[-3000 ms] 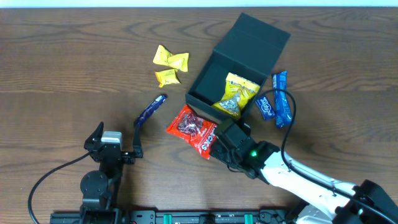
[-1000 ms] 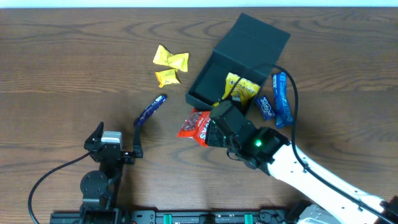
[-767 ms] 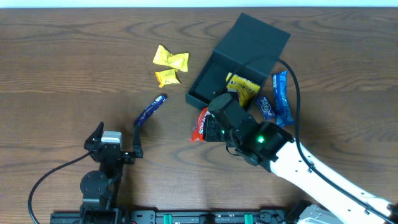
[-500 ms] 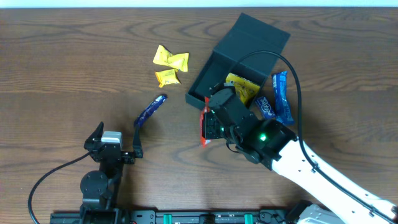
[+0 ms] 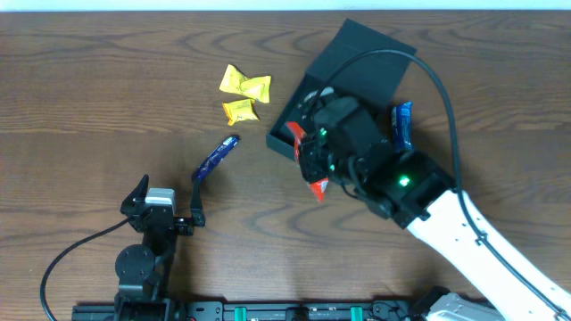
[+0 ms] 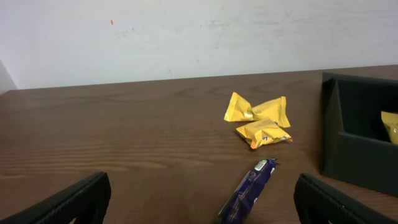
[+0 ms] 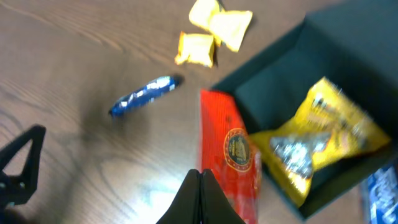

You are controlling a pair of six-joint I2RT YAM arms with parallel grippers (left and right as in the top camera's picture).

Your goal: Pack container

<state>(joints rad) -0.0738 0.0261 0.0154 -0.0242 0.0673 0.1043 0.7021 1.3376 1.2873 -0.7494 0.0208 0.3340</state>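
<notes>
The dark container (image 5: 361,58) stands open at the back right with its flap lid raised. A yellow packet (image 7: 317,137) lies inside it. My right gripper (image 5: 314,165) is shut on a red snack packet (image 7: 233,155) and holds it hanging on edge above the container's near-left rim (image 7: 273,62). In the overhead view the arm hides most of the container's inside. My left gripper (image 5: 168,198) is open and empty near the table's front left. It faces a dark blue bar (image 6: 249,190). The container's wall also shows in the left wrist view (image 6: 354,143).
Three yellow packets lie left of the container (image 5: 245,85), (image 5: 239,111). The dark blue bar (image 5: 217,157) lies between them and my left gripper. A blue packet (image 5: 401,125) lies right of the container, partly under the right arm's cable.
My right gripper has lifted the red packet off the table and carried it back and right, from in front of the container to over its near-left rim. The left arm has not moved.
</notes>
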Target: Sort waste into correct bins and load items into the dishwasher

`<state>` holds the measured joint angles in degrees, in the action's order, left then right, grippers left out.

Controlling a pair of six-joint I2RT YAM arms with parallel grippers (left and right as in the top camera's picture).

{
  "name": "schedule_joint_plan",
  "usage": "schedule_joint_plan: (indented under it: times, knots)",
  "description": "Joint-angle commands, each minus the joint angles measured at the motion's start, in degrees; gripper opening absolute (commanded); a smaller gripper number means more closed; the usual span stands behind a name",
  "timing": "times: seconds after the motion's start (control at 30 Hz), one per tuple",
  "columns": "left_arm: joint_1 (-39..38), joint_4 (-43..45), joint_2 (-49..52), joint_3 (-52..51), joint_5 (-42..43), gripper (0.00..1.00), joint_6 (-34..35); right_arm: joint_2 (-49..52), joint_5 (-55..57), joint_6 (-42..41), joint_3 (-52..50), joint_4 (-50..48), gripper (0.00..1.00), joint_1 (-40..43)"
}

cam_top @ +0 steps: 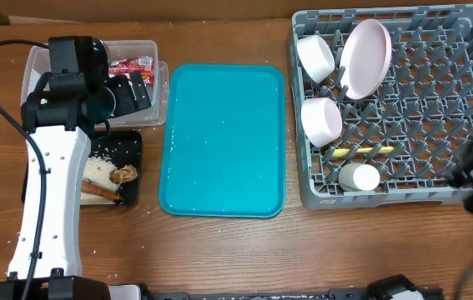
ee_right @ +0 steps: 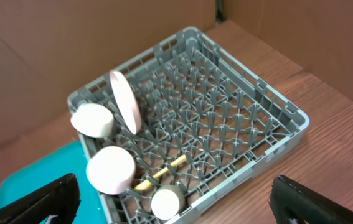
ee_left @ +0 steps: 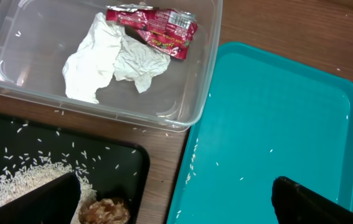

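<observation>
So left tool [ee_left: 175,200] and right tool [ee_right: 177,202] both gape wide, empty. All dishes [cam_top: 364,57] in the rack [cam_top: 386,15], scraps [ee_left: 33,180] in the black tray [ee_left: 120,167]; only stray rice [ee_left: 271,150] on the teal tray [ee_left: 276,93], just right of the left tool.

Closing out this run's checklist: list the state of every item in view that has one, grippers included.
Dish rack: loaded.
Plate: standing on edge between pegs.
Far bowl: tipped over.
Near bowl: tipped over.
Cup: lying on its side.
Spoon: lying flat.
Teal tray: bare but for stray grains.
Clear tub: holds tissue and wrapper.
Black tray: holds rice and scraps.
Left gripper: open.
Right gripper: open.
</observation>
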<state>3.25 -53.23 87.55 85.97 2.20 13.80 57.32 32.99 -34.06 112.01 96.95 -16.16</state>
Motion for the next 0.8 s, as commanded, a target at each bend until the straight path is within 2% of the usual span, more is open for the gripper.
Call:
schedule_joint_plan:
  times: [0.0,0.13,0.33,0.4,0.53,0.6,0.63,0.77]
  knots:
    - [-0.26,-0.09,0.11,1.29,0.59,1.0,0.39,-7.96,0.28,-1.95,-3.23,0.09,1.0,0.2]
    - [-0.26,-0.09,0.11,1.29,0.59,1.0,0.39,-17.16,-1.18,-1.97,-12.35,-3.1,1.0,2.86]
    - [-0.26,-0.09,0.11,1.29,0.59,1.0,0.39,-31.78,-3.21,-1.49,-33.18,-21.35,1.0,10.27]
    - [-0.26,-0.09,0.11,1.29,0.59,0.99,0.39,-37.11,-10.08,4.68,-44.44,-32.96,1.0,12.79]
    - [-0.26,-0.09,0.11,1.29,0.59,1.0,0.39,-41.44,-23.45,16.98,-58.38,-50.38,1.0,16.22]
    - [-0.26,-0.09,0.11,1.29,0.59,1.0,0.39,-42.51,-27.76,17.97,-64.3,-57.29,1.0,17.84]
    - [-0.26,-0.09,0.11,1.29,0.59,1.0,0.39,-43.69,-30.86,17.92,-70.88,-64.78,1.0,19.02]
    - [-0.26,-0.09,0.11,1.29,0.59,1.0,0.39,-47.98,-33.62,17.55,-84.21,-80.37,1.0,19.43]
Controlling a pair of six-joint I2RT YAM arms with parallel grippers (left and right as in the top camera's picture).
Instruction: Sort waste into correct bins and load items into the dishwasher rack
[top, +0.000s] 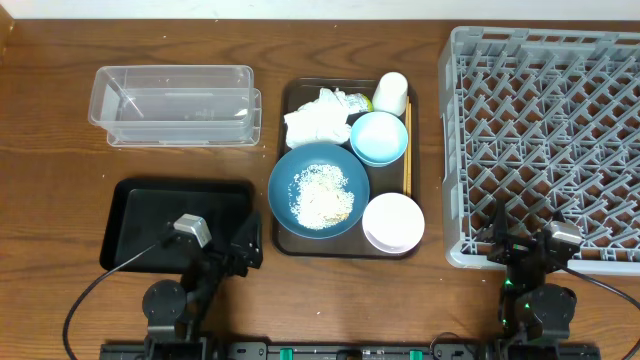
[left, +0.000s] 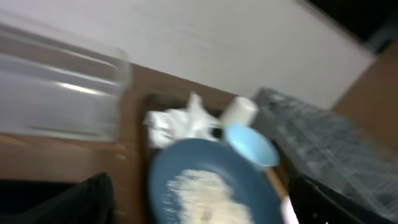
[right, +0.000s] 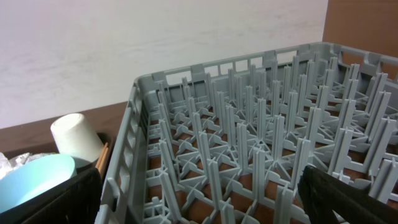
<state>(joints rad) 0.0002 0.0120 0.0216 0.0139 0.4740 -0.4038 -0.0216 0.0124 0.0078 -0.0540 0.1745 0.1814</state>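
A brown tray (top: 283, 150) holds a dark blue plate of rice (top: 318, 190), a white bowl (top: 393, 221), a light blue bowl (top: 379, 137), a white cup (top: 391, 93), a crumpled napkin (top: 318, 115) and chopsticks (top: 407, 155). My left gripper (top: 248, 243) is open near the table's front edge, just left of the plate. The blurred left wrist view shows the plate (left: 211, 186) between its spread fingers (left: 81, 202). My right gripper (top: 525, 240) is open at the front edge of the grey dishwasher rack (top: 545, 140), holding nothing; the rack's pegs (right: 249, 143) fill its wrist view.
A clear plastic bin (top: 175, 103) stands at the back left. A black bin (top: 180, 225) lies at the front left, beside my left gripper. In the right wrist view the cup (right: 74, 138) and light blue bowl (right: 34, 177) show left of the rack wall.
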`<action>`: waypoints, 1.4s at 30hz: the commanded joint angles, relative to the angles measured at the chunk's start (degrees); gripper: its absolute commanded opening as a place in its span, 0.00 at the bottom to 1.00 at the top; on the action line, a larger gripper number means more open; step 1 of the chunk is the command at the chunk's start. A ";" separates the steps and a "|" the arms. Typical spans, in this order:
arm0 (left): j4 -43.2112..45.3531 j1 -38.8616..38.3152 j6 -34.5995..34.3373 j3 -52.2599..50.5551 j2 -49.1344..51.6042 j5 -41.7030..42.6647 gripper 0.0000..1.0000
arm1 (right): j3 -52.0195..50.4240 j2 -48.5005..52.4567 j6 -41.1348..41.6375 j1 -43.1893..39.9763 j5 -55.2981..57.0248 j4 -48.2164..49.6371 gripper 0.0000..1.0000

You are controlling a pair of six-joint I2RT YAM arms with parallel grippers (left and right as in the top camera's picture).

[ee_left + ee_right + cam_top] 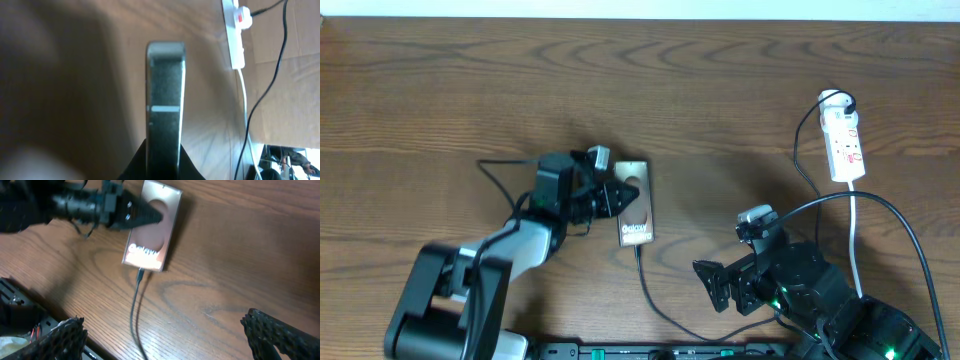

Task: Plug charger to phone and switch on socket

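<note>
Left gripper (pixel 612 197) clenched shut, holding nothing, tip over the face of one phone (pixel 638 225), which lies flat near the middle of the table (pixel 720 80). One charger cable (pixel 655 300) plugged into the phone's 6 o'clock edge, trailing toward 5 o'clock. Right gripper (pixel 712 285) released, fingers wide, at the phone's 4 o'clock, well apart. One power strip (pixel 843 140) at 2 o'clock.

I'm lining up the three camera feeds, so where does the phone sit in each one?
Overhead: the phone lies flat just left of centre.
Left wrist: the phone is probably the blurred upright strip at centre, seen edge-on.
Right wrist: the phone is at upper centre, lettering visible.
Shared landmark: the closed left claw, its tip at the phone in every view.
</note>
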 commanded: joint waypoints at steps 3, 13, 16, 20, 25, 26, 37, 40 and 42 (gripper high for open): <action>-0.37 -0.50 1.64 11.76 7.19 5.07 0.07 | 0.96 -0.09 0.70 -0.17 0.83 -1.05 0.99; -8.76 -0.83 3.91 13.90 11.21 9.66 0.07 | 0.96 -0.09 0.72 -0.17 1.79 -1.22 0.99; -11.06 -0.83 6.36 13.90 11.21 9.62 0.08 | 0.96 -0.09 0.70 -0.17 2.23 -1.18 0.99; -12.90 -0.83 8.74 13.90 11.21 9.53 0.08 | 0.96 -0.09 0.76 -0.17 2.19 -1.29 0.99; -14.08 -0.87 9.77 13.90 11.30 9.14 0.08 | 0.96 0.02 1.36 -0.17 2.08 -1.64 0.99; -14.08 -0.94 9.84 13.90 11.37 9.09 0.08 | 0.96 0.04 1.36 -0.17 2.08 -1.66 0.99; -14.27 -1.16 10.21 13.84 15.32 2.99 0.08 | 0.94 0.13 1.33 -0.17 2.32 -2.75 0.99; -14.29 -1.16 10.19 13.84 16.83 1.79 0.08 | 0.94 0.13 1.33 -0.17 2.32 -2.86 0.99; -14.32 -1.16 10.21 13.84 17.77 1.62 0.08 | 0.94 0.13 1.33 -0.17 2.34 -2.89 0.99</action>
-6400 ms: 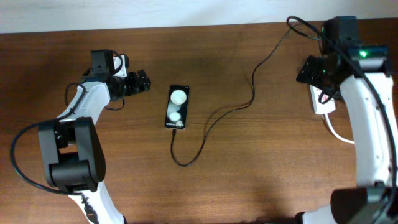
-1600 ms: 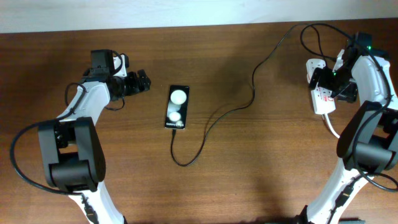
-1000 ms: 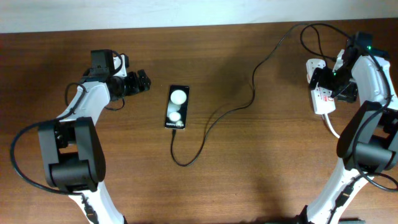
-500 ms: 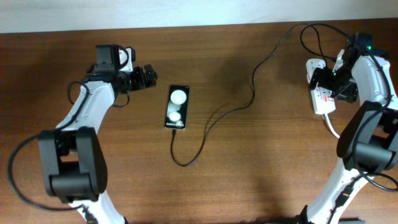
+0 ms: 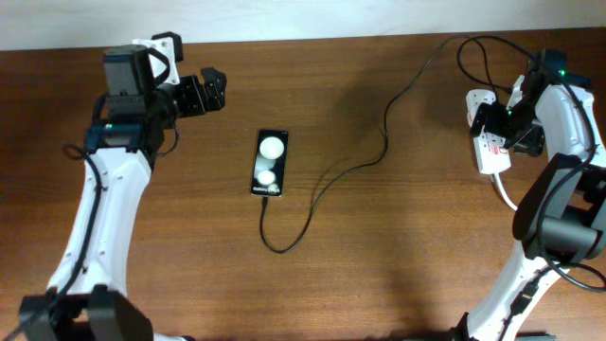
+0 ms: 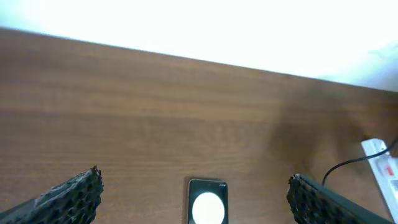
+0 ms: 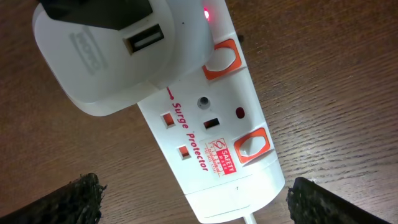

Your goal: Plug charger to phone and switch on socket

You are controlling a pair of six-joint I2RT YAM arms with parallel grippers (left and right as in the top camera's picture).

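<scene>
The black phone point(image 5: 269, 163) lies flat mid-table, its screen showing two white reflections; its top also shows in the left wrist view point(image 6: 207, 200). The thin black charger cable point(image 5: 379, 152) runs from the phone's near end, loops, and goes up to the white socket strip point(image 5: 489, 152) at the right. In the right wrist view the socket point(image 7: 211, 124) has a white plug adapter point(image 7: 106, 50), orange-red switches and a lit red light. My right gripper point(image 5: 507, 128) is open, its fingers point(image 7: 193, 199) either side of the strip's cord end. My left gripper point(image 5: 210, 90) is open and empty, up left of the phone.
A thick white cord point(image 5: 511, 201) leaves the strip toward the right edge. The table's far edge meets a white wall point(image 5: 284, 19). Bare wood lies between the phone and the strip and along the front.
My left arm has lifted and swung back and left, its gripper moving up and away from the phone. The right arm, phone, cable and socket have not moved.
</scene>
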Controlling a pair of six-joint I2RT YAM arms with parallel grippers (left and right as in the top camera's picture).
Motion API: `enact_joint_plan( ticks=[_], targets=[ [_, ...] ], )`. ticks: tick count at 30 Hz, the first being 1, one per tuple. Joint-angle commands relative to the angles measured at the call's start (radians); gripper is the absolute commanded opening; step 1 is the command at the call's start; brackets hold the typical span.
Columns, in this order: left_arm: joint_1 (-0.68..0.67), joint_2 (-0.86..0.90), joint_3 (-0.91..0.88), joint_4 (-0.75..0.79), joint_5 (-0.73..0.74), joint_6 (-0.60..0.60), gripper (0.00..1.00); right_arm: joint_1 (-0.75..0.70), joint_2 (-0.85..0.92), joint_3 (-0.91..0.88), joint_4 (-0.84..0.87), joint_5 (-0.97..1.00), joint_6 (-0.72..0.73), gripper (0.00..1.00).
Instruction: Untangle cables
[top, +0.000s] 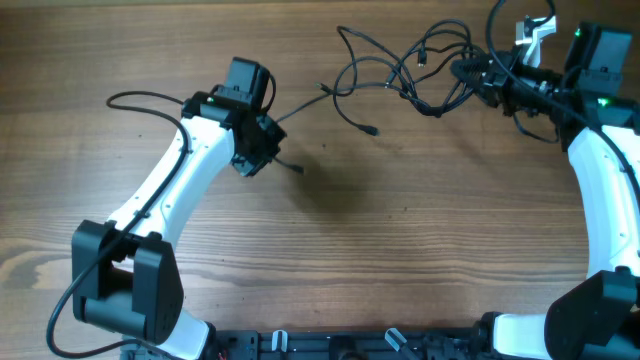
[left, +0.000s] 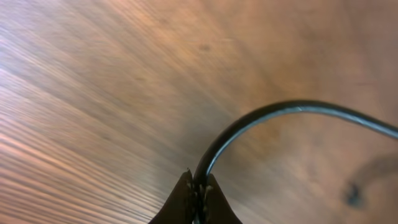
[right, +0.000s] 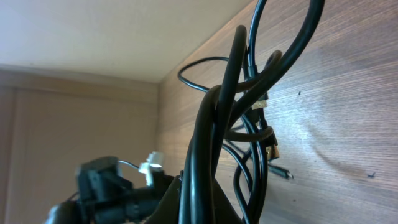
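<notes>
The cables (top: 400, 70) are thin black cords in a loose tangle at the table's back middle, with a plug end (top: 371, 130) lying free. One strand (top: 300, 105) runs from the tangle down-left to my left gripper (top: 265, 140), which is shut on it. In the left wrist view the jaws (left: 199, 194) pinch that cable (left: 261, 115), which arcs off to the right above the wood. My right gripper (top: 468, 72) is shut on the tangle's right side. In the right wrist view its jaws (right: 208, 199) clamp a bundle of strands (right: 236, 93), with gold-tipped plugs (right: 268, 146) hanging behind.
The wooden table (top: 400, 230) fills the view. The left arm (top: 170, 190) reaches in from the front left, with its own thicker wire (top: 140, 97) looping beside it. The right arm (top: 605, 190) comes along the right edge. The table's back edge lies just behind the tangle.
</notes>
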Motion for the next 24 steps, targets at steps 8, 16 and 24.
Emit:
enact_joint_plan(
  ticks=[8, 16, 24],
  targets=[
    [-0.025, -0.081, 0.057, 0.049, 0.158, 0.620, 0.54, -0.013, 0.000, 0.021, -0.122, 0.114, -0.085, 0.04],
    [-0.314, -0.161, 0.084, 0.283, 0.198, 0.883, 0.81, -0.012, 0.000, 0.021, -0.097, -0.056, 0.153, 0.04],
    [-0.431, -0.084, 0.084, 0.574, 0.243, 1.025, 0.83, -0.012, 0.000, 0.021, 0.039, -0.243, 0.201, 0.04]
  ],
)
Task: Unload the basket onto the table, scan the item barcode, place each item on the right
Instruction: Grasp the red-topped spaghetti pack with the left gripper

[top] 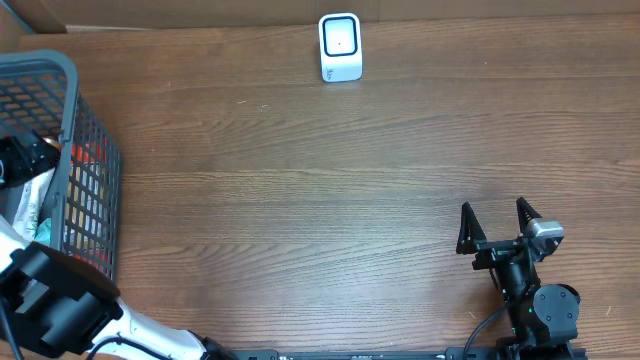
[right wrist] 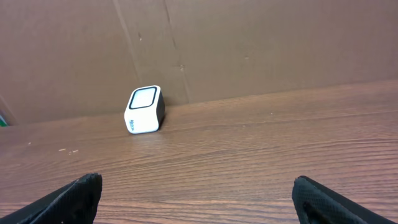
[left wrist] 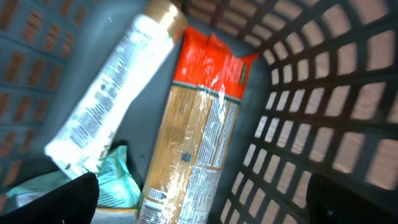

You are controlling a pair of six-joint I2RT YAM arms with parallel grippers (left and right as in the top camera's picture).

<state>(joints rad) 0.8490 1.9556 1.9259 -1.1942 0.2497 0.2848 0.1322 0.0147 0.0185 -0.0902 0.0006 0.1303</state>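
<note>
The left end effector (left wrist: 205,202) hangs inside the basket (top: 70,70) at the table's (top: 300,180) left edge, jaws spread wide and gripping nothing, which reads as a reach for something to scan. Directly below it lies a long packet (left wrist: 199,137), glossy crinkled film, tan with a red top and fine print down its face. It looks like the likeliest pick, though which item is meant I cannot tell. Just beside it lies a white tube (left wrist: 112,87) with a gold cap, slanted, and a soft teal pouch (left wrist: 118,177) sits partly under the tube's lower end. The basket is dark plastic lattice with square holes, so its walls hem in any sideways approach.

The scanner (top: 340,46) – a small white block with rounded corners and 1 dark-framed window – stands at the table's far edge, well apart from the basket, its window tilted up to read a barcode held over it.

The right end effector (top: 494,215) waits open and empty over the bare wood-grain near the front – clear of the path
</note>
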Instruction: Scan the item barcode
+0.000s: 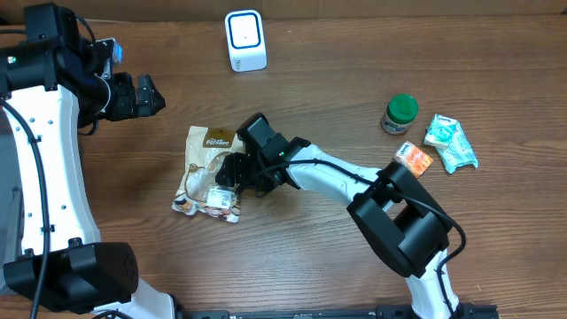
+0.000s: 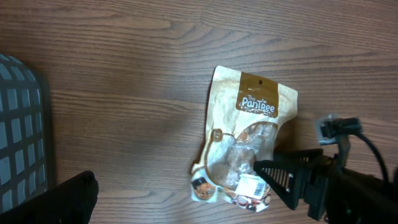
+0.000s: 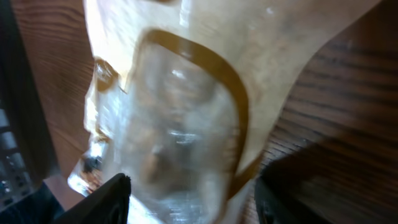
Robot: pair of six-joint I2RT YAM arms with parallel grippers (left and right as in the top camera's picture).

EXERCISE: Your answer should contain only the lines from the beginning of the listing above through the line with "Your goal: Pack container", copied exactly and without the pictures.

FINAL ANSWER:
[-3000 ms] 
[-1000 ms] 
[-767 ms] 
[-500 ms] 
[+0 ms] 
[+0 ms] 
[+0 ms] 

You are controlling a pair of six-joint I2RT YAM arms with parallel grippers (left and right as in the top camera's picture).

Your goal: Pack container

This output requires nothing more.